◆ Problem to solve: Where a line of the listing below includes the word "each", reproduce that line.

◆ ◆ ◆ ◆

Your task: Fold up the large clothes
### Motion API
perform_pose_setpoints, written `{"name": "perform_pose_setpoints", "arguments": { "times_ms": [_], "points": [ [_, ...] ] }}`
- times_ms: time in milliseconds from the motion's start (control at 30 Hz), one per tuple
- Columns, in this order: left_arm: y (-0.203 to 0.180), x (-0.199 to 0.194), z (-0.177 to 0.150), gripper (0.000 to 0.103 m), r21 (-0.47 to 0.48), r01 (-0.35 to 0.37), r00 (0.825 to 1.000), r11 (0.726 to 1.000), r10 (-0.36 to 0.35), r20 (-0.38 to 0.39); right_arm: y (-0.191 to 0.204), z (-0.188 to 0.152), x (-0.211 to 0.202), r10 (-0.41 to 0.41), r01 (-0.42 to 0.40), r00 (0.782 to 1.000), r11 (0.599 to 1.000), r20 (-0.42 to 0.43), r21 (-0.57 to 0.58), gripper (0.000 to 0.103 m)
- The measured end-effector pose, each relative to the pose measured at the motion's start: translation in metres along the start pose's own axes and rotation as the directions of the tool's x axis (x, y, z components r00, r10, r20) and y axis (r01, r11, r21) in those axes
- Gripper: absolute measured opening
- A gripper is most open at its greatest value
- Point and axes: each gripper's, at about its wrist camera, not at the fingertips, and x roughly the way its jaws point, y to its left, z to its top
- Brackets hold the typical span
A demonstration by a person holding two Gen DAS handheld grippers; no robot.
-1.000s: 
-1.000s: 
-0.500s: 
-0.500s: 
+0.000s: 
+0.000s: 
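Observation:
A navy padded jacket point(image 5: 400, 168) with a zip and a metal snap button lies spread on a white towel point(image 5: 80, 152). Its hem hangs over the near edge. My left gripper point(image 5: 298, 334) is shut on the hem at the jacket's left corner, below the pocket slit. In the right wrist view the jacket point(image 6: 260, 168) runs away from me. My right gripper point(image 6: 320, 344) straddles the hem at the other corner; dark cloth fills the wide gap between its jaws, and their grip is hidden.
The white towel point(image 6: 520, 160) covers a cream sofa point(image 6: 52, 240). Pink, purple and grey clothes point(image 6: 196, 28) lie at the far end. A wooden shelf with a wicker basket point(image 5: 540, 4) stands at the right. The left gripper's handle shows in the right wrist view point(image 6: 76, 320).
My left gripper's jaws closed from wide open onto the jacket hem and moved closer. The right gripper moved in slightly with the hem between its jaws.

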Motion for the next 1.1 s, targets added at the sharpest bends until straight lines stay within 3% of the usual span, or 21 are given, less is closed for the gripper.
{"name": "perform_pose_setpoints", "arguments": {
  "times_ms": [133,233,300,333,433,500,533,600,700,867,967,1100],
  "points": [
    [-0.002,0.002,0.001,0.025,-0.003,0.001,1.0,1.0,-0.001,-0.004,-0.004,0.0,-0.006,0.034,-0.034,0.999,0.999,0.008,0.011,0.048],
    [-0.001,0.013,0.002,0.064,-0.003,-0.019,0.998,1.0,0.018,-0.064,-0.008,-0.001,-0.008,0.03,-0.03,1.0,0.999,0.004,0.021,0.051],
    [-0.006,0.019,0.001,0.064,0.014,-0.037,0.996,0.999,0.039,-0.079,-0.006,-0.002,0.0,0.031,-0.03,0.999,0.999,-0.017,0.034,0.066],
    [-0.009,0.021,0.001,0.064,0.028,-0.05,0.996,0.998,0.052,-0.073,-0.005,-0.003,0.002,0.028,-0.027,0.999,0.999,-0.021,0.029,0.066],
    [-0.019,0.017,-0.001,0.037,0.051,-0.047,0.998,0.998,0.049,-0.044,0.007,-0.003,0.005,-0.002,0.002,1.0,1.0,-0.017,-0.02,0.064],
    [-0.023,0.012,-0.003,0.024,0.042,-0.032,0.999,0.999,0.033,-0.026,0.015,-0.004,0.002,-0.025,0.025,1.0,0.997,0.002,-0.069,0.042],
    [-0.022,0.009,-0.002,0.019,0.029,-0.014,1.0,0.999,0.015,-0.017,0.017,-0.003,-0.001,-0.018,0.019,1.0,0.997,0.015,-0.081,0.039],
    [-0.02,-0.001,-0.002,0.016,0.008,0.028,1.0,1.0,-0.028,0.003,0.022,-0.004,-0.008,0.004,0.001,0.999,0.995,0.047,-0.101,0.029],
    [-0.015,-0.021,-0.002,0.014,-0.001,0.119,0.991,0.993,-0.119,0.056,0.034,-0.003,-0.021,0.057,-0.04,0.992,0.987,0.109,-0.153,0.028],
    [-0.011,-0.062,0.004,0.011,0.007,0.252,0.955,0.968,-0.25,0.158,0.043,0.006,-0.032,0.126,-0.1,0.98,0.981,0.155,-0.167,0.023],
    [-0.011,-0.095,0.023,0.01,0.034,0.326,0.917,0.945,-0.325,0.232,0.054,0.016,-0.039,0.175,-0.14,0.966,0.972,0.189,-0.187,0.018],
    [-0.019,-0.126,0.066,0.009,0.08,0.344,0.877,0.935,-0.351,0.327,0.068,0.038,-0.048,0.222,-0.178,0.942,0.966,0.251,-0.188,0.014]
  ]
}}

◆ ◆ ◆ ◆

◆ Final answer:
- The measured end-effector pose, each relative to the pose measured at the motion's start: translation in metres along the start pose's own axes and rotation as the directions of the tool's x axis (x, y, z components r00, r10, r20) and y axis (r01, r11, r21) in those axes
- Point and axes: each gripper's, at about its wrist camera, not at the fingertips, and x roughly the way its jaws point, y to its left, z to its top

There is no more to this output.